Очерк современной европейской философии - стр. 85
В синкретизме имплицирована еще одна принципиальная идея, которая расцветет в XX веке. Если мы ищем синкретические состояния, то тем самым, как я уже показал, мы различаем, мы знаем о том, что есть разница между языком, на котором мы о чем-то говорим, и самим нечто. Нечто и язык о нем отличаются не просто в том смысле, что сами вещи, называемые в языке, не есть язык, а отличаются в принципиальном смысле, который заключается в историческом характере наших представлений, выражаемых в языке. И отсюда вытекает то, о чем я хотел сказать: что, следовательно, возможна множественность культур, что есть не одна универсальная, единственная, истинная и соответствующая человеку культура, а что в самом факте культурного бытия, в самом исходном виде этого факта заложена множественность культур, или многокультурность.
Это была принципиальная идея, которая шла через антропологические исследования, через психологические исследования; она проскакивала в психоанализе, – принципиальная идея, которая или разрушала, или хотя бы ставила под сомнение как бы врожденный нам европоцентризм, врожденное нам представление о некой потенциально, в зародыше, истинной, естественной или единственно соответствующей человеку культуре, которая во времени лишь выявляется, становится, созревает, отбрасывая туманы, оболочки других низших состояний. Например, чем в этом воззрении европейская культура отличается, скажем, от египетской культуры или от негритянской? Тем, что египетская культура или негритянская культура есть ступени к возникновению своего естественного продукта – европейской культуры. Точно так же, если послушать некоторых историков литературы, реализм в литературе есть естественное состояние литературного человека, только мы об этом узнаём не сразу, и история служит для того, чтобы мы узнали, каковы мы на самом деле. Люди всегда якобы имели индивидуальную психологию, но не всегда умели ее изображать и постепенно учились; в этом смысле история литературы есть история того, как люди научались (я сейчас почти что цитирую) видеть людей в их индивидуальном, портретном, психологическом своеобразии. А вот египетские изображения не умели видеть человека как индивида, обладающего психологией, как такого, которого нужно изобразить в его психологической индивидуальной уникальности.

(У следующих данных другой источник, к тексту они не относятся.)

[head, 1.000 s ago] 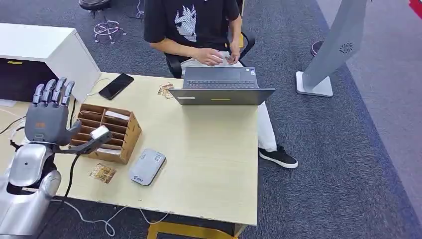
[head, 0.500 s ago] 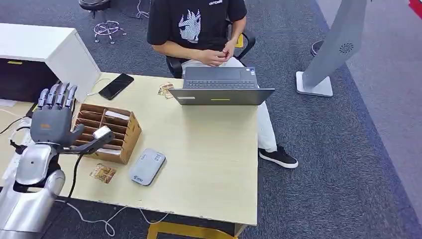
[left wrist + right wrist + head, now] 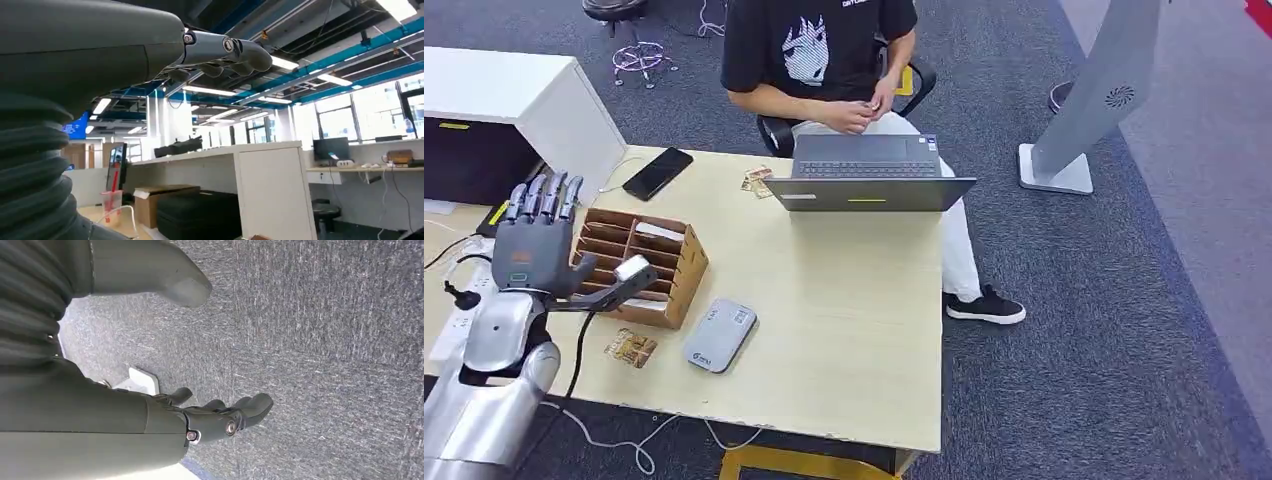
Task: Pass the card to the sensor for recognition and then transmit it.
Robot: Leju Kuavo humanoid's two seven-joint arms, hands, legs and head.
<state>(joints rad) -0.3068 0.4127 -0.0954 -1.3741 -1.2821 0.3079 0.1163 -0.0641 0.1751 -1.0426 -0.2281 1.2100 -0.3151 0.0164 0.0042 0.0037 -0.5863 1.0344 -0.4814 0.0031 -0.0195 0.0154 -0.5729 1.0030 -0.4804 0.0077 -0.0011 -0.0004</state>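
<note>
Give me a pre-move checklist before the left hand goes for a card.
1. Left hand free: ok, raised with fingers spread, holding nothing.
2. Brown cardboard slotted card box reachable: ok, it sits just beside the left hand.
3. Card in the box: ok, a pale card lies in a rear slot.
4. Grey rounded card sensor unobstructed: ok, nothing on top of it.
5. Right hand out of the way: ok, hanging open over grey carpet.
6. Person behind the dark grey laptop ready to receive: cannot tell.
</note>
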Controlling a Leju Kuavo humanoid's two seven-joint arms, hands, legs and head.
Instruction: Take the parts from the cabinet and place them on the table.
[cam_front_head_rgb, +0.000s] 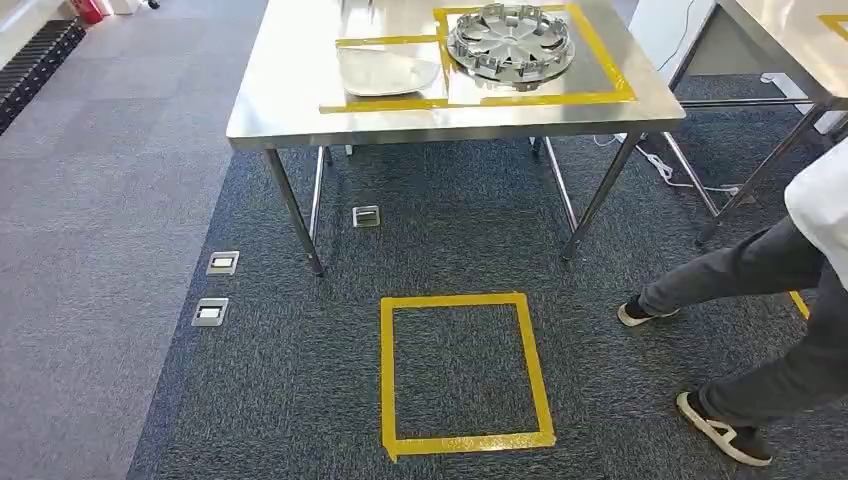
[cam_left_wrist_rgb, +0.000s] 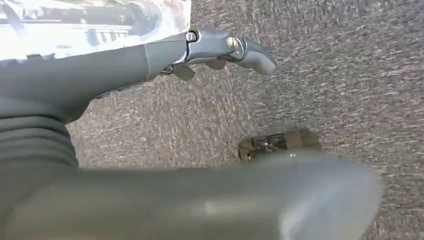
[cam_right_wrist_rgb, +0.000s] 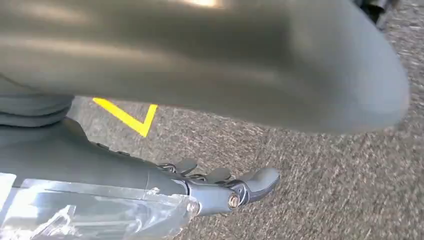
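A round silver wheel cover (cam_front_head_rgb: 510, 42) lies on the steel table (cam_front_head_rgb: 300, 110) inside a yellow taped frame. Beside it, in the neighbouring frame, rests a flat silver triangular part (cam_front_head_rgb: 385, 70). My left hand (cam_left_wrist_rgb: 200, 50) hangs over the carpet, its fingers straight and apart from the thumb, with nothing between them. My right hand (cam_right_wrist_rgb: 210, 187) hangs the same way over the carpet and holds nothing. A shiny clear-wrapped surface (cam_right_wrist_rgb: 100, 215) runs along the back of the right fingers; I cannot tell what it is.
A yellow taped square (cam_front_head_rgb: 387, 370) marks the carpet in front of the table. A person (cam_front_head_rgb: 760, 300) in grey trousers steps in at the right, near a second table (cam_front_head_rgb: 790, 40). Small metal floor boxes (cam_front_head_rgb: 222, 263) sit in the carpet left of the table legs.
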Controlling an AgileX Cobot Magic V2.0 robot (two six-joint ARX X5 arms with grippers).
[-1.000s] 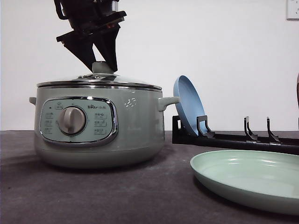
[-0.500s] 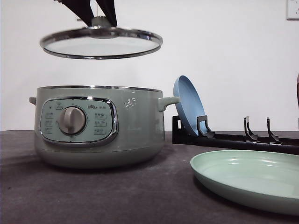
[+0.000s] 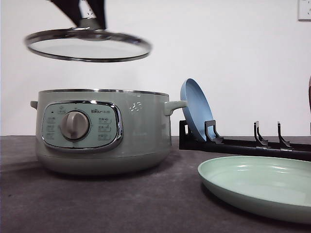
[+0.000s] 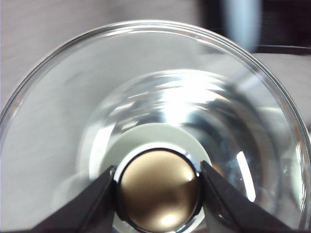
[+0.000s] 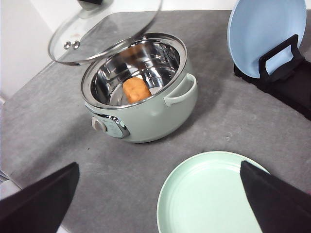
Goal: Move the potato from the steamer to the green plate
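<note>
The pale green steamer (image 3: 136,131) stands uncovered on the dark table at the left. In the right wrist view the orange-brown potato (image 5: 136,90) lies on the bottom of the steamer's (image 5: 160,114) steel pot. My left gripper (image 3: 90,13) is shut on the knob (image 4: 158,189) of the glass lid (image 3: 87,46), which it holds tilted above the steamer and a little to its left. The lid (image 5: 104,34) still overhangs the pot's far rim. The green plate (image 3: 257,187) lies flat at the front right. My right gripper (image 5: 159,165) hangs open, high over the green plate's (image 5: 214,204) near side.
A blue plate (image 3: 196,109) leans upright in a black dish rack (image 3: 252,143) behind the green plate, right of the steamer's handle (image 3: 175,106). Bare grey table (image 5: 228,121) lies between the steamer and the green plate.
The left gripper has lifted the lid off the steamer, then carried it leftward and tilted it. The pot now stands uncovered.
</note>
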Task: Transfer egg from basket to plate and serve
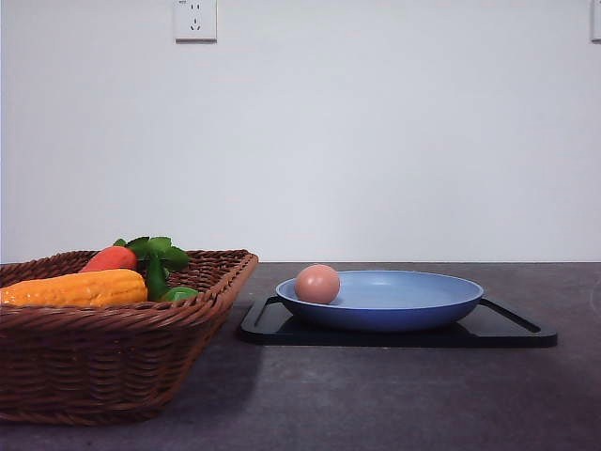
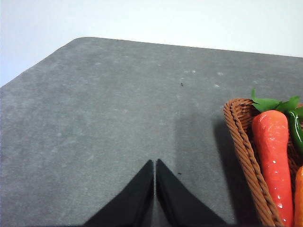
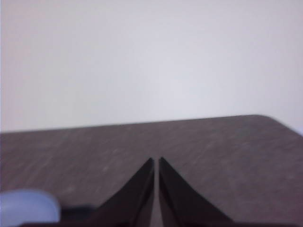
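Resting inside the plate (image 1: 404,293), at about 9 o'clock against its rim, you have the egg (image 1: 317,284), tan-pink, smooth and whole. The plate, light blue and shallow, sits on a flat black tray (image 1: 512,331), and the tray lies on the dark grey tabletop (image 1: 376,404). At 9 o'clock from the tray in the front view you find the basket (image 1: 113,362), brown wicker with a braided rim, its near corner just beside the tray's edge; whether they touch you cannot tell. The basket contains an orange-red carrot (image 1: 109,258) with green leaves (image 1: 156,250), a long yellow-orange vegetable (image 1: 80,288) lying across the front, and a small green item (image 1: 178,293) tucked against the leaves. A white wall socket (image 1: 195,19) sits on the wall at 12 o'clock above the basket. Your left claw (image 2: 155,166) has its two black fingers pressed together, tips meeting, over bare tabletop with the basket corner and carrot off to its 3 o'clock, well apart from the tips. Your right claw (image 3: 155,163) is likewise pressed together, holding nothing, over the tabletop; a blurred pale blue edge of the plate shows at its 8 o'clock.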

Я задам самому себе, то есть, конечно, своему изложению, один простой провокационный вопрос (чтобы сориентировать вас в последующем, хотя это некоторое отклонение от того, что я сказал): а может быть, для авторов и создателей памятников искусства, которые мы можем наблюдать, не имело смысла рисовать человека, как он есть. Кстати, все исторические находки памятников искусства (в том числе палеолитического), обнаруженные в пещерах, то есть самые древние, с несомненностью показывают, что люди всегда умели рисовать предметы, как они есть (если нужно было, например, нарисовать оленя, как он есть). Но почему-то в памятниках искусства мы не имеем оленя, нарисованного так, как он есть, а имеем то, что обычно называется стилизацией, условностью и прочее. Следовательно, уже здесь мы начинаем сомневаться в том, что вообще есть история как вызревание какого-то естественного человеческого умения: человеку естественно изображать, но он учится этому во времени. Тогда все предшествующее, как, скажем, египетское искусство или готическое искусство, есть постепенное вызревание истинного и естественного искусства, полными и счастливыми обладателями которого являемся сегодня мы. В такие моменты должен раздаваться гром аплодисментов самому себе: какой я умный! Я – венец творения! Вот с этим «венцом творения» («человек – венец творения») мы еще будем иметь дело и по другим статьям – гуманистическим.